Foi uma oportunidade para estar onde a história está, e foi um prazer ficar a perceber mais sobre o processo de concepção, construção e fabricação do microcarro português Sado/550, pelo Entreposto.

Grande parte do tempo da conferência foi ocupado por Carlos Galamba, o designer do projecto. Foi feito o enquadramento do porquê da presença do Sado/550 na SNBA, seguindo-se relatos de uma série de factos, acontecimentos, peripécias e histórias sobre o Sado/550 que remontam à década de 70 e de 80 do século passado.

Mas a coisa não ficou por aqui, pois ainda foram apresentadas informações sobre a evolução que era prevista para o Sado/550, mas que infelizmente não viu a luz do dia!

À medida que tudo ia sendo explicado, foram apresentadas muitas (e boas!) fotografias de esboços, desenhos, testes, versões, evoluções, etc... do Sado/550.
É o que faz não se querer ser uma simples roda dentada do sistema! A tal de que falei antes.

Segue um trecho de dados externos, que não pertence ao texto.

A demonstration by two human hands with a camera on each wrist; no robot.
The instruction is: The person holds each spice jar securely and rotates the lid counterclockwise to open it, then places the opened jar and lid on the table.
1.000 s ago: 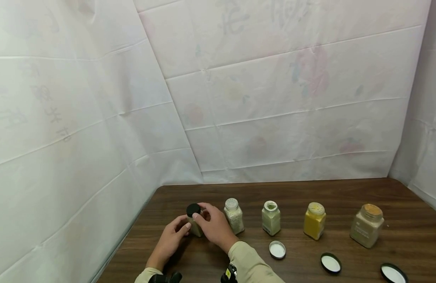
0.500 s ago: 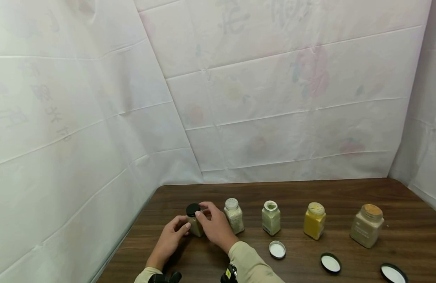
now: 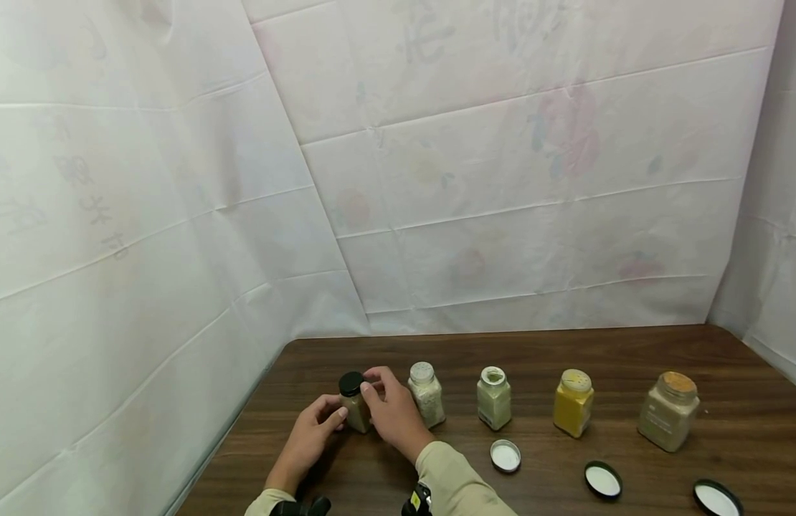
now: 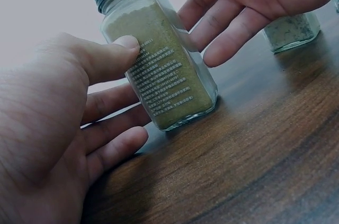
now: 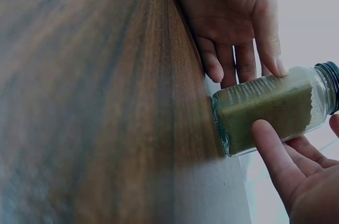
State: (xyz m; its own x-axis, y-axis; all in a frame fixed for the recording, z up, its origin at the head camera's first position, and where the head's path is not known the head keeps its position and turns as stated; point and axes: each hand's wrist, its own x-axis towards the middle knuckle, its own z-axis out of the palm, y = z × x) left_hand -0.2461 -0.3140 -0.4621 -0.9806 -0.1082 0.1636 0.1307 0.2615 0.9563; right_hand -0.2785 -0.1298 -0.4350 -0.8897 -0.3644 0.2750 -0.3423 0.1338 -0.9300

Depois foi possível ouvir Teófilo Santos, que recentemente editou o livro "Sado 550 - O microcarro português", fazendo uma abordagem mais pessoal sobre o seu envolvimento com o Sado/550, bem como sobre aspectos mais relacionados com o depois do final da fabricação do Sado/550.
Houve ainda algum espaço para perguntas no final do evento, feitas pelas pessoas presentes. No entanto, e agora vou ser parcial, soube a pouco.
E soube a pouco porque foram 2 ou 3 perguntas, que Frederico Duarte (o curador do evento) permitiu. Certamente um facto decorrente do tempo previsto para a conferência ter sido ultrapassado, mas eu fiquei sem poder perguntar onde é que os Ximba tinham o travão de mão (sei que pode parecer um aspecto ridículo, mas um dia entenderão que faz sentido o que digo...). Mas nada como fazer as coisas dentro do que está estabelecido, como falei no início deste texto! Assim pode-se ir muito longe.

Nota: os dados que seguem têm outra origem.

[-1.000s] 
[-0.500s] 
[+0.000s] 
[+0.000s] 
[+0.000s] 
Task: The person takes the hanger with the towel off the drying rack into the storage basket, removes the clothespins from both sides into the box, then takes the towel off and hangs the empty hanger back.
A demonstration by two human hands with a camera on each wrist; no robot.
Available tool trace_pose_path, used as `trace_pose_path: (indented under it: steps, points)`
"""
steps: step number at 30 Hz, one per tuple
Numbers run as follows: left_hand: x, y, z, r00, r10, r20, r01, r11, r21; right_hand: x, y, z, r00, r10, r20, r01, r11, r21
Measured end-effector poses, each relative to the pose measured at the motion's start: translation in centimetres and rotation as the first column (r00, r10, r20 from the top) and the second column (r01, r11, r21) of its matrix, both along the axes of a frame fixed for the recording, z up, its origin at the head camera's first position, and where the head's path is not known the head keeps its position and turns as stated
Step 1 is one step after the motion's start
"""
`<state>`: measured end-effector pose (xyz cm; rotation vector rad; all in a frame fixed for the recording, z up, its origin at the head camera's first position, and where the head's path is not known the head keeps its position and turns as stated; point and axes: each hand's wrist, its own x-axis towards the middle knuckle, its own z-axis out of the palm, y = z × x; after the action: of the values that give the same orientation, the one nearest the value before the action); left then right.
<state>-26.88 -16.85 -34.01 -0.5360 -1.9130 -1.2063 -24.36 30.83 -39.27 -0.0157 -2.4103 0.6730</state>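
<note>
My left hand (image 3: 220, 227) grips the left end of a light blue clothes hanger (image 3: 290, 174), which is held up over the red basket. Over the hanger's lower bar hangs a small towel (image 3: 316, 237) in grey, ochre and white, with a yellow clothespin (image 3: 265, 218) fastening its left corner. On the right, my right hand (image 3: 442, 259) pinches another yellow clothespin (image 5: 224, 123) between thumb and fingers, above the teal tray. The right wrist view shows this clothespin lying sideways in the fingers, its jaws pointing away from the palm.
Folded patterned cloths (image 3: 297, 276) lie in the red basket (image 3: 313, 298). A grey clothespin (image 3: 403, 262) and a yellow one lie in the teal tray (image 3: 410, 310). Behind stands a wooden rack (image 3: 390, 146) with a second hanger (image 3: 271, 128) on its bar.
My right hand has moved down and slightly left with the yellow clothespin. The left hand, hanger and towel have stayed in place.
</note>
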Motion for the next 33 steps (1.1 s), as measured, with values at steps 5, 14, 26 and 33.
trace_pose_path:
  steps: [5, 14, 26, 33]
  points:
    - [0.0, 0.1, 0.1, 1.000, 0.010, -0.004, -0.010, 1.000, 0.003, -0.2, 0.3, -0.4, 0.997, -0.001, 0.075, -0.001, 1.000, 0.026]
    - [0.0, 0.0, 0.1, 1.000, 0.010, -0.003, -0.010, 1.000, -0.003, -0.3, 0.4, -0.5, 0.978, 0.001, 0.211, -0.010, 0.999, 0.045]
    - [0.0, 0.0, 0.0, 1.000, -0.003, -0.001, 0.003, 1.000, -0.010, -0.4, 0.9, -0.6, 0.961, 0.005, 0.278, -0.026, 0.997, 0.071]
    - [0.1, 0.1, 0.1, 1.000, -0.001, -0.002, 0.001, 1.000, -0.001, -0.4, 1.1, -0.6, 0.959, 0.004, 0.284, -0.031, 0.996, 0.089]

Finalizada a conferência foi possível comprar o livro recentemente editado e ver o Sado/550 de segunda série que estava em exposição no edifício da SNBA.
Termino dizendo que muitas das fotografias com desenhos e imagens de Sado/550 que apresentamos junto com este texto, viram a luz do dia graças a Carlos Galamba, a quem deixamos o nosso agradecimento. 

Agora que chegaram ao fim deste texto, acho que podem fazer uma pesquisa na Internet e ver se algum dos meios de comunicação social de massas se deu a trabalho de falar deste evento de uma maneira pessoal, ou individual... Ou se só se limitaram a transcrever a press release enviada pela organização do evento...
Antes doente e malfeitor, do que certinho e sem sabor!